Work to complete -
Please find every line below that includes "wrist" and report how many there are. Nothing else is needed.

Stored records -
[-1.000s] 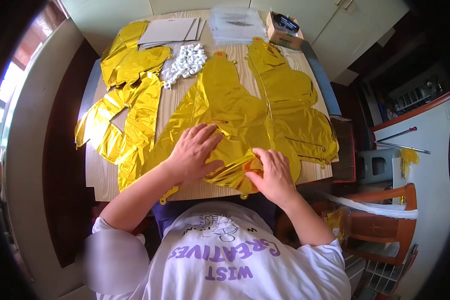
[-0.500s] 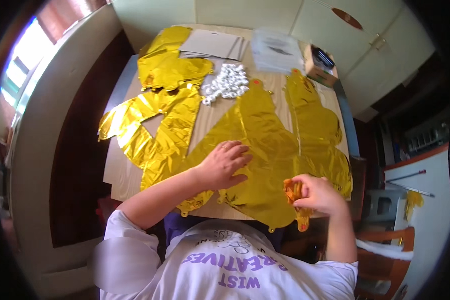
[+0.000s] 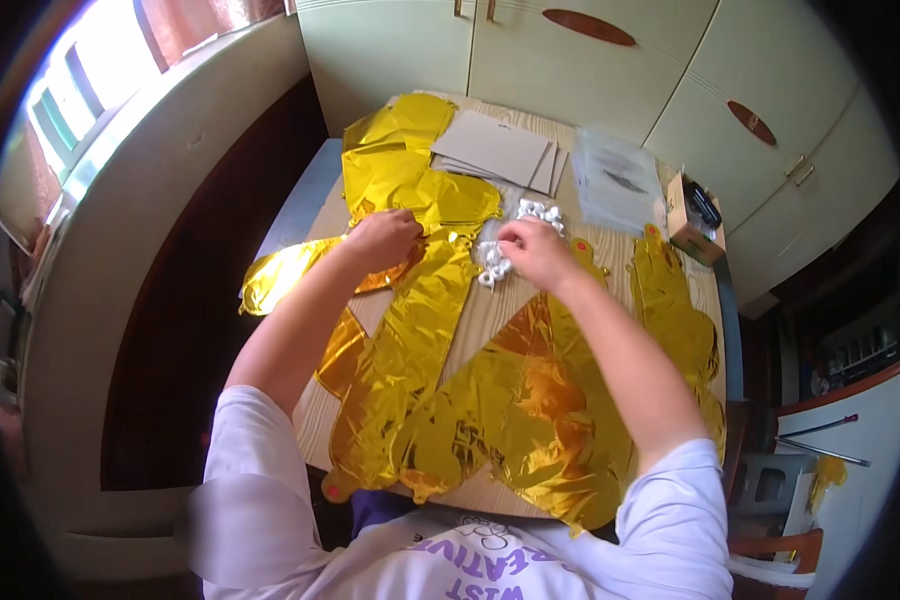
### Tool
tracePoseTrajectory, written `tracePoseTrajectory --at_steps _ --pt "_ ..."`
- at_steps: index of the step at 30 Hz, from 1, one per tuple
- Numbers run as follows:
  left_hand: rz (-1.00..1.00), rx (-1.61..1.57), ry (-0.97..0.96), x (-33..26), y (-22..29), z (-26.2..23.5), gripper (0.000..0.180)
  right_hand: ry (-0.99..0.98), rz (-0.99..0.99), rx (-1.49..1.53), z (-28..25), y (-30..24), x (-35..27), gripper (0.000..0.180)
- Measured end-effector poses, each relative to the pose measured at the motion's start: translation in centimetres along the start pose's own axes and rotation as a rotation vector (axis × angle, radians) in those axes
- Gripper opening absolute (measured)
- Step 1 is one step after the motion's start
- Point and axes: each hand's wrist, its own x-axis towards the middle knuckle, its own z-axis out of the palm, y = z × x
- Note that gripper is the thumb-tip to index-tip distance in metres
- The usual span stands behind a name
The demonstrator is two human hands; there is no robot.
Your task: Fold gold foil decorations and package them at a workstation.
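Several flat, uninflated gold foil balloons (image 3: 410, 390) spread across the wooden table. My left hand (image 3: 386, 242) is over the left ones, its fingers closed at the foil's edge beside a crumpled orange-gold fold; the fingertips are partly hidden. My right hand (image 3: 538, 256) reaches into a pile of small white coiled pieces (image 3: 542, 212), thumb and fingers pinched together on some at the pile's near edge. The fingers partly cover them. Another gold foil balloon (image 3: 673, 300) lies to the right.
Grey-white flat boards (image 3: 492, 150) are stacked at the back. Beside them lie clear plastic sheets or bags (image 3: 615, 180). An open cardboard box (image 3: 692, 225) with a black object in it stands at the back right corner. Pale cabinets (image 3: 560, 75) rise behind the table.
Both hands have moved up the table, the left to the left-hand foil, the right to the white pile. The folded foil has left my right hand. The near foil lies rearranged; the view has shifted.
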Motion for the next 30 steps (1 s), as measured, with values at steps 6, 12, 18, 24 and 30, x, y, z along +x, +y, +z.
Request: tracePoseTrajectory --at_steps 6,12,18,24,30 --pt "-0.003 -0.238 0.097 0.8 -1.3 -0.1 0.016 -0.044 -0.121 -0.227 7.4 -1.7 5.5 0.022" --pt "-0.293 -0.367 0.035 2.2 -1.9 -2.7 0.03 -0.015 -0.056 -0.199 9.2 -1.6 6.0 0.028" --pt "-0.49 -0.638 -0.016 2.9 -3.0 -3.3 0.035 -0.093 0.011 -0.275 9.1 -2.6 6.8 0.03" --pt "-0.291 -0.642 0.421 2.0 -2.9 -1.4 0.02 -0.105 0.043 -0.315 9.4 -3.1 6.8 0.032" --pt "0.278 -0.06 0.244 0.3 -1.8 -0.9 0.035 -0.118 0.108 -0.141 10.0 -1.2 8.5 0.036"
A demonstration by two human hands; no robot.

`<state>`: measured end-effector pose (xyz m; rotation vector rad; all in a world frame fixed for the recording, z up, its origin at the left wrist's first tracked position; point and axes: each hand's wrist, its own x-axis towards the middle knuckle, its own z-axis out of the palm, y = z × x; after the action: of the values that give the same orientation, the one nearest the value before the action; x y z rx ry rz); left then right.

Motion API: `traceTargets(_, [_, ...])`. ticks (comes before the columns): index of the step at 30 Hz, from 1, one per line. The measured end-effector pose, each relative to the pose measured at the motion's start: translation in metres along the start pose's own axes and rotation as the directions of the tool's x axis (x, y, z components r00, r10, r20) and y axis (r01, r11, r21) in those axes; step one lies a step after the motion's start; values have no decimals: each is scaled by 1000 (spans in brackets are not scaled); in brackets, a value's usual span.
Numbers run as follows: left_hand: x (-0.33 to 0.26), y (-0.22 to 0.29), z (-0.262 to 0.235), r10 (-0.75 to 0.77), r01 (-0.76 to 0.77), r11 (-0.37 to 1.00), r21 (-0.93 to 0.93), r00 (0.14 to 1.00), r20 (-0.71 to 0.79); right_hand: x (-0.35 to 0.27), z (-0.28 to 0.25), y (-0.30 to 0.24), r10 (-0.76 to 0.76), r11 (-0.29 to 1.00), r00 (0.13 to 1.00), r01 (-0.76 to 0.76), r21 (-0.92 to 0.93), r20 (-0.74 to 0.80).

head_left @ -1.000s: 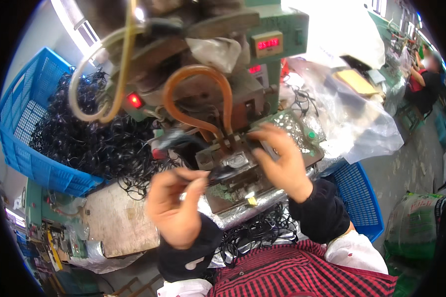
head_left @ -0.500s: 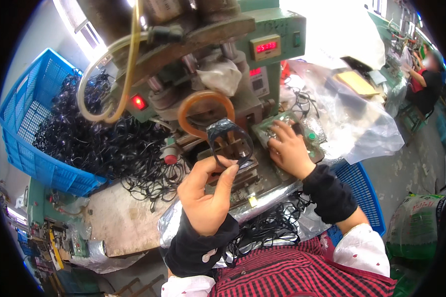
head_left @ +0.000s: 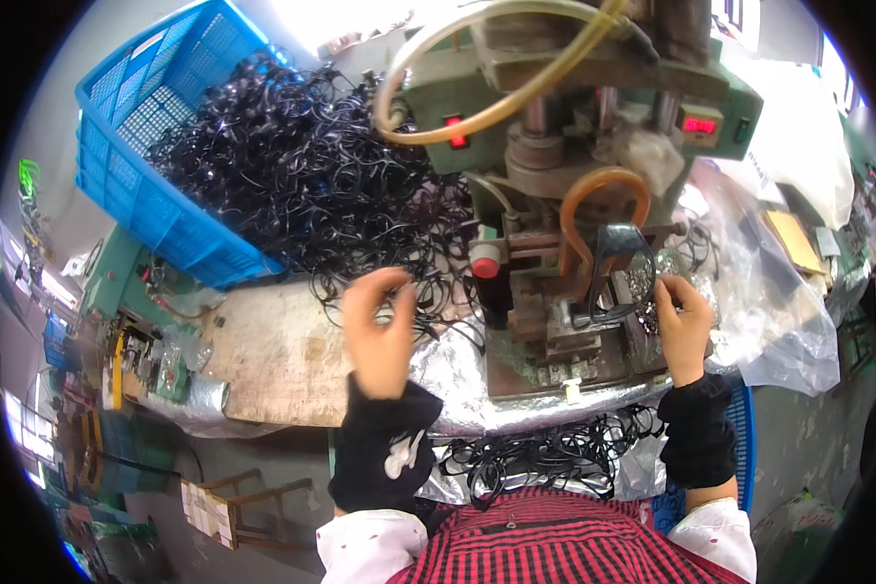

Answer to the problem -
2